Notre « sagesse ou expérience personnelle » peut être en désaccord, nous pouvons « ignorer quelque chose de ce qu’il faudrait savoir », mais la sincérité ne consiste pas à cacher la vérité mais à la désigner pour ce qu’elle est, tout en rendant compte de ce en quoi nous pensons la posséder et de ce en quoi elle nous semble nous échapper. Ce qui est important, c’est de montrer que nous sommes en recherche sincère – et d’y être, dans cette recherche, honnête : sinon il faut se reconnaître un coeur mauvais, se taire et s’éloigner, ne pas chercher à se justifier ou à tricher.
Ce point a déjà été abordé sur ce forum à propos de la confession (ou comment s’accuser de ce qu’on ne regrette pas) je crois..
[i]Dois-je encore le préciser, que les "ismes" sont dangereux car pour ne pas se désolidariser d'un ensemble on en vient à refuser de se reconnaître des torts que l'on sait avérés, seraient-ils secondaires (à nos yeux et souvent pour cela) et refuser des vérités qui dérangent leurs positions.
[/i]
Ce qu’il faut comprendre, c’est que notre cas personnel n’a rien qui ne soit qu’un cas parmi d’autres et qui se résolvent dans l’intimité de la confession et du pardon Divin.
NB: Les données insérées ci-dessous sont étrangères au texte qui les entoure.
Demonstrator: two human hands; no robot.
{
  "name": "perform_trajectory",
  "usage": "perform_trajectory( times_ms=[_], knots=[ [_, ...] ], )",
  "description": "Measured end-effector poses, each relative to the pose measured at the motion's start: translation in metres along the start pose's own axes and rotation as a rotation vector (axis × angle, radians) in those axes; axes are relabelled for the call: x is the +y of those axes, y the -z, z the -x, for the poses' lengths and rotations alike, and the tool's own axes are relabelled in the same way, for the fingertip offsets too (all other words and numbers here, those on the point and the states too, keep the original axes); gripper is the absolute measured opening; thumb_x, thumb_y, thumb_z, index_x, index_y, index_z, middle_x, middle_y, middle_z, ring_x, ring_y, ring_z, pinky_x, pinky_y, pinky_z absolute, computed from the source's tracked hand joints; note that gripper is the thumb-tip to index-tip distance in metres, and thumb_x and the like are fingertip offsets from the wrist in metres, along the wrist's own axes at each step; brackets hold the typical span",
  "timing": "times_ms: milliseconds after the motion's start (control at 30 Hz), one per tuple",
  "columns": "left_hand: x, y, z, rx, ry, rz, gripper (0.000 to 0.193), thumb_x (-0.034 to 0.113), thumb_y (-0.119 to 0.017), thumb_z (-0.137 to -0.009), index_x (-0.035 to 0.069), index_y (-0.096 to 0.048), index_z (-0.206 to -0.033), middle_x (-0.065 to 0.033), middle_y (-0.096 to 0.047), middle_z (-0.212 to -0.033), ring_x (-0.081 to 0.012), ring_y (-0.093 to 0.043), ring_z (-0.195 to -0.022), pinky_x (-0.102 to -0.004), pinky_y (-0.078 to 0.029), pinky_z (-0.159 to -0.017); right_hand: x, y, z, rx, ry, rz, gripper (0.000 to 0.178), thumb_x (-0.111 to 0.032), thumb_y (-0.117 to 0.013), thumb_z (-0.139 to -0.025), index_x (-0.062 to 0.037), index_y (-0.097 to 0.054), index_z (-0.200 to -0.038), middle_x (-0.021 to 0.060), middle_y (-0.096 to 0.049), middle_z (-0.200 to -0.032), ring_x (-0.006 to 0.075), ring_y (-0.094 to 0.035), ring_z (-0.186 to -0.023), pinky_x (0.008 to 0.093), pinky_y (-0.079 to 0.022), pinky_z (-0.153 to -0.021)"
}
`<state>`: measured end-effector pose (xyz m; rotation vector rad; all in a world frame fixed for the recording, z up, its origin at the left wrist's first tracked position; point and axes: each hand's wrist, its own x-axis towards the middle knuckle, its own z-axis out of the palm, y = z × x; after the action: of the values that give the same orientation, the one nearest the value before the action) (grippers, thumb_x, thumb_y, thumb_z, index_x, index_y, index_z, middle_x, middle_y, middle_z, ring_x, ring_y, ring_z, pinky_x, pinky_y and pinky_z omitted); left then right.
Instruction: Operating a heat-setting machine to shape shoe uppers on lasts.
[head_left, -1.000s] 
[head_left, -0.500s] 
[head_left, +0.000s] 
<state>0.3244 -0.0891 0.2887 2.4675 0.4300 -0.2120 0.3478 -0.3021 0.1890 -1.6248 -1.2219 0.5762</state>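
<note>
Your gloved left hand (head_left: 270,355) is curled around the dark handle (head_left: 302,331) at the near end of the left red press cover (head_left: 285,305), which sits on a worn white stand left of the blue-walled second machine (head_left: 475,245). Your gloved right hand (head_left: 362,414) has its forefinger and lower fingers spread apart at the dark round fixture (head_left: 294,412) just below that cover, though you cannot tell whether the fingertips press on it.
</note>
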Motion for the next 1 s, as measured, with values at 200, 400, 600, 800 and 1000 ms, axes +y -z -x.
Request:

Ceux qui aujourd’hui se tiennent bien demain tomberont peut-être, le contraire est aussi vrai, c’est en Jésus que se trouve la vérité que nous exposons, non en nous.
Et puis comme les apparences sont souvent trompeuses, dévoiler parfois leur dessous (l'espoir qu'un jour nous pourrons être "en accord", par exemple).
Il y a aussi un devoir de discrétion : parler de nos péchés peut-être encore plus embarrassant pour les autres que pour nous, s’ils ne sont pas « apparents ». Ce qui compte c’est de s’en relever… et pour cela tout est bon si c’est ce qui y convient, l’aveu comme le silence, et qui en d’autres circonstances pourrait servir au contraire...
La théorie c'est une chose, nous pouvons l'enseigner, mais les mécanismes de vie font que ceux qui n'en savaient rien pourraient bien en savoir plus que nous sur ce qui la supporte et en permet l'accomplissement. L'Esprit parle par la bouche de qui il veut, à nous de savoir l'inviter et l'écouter.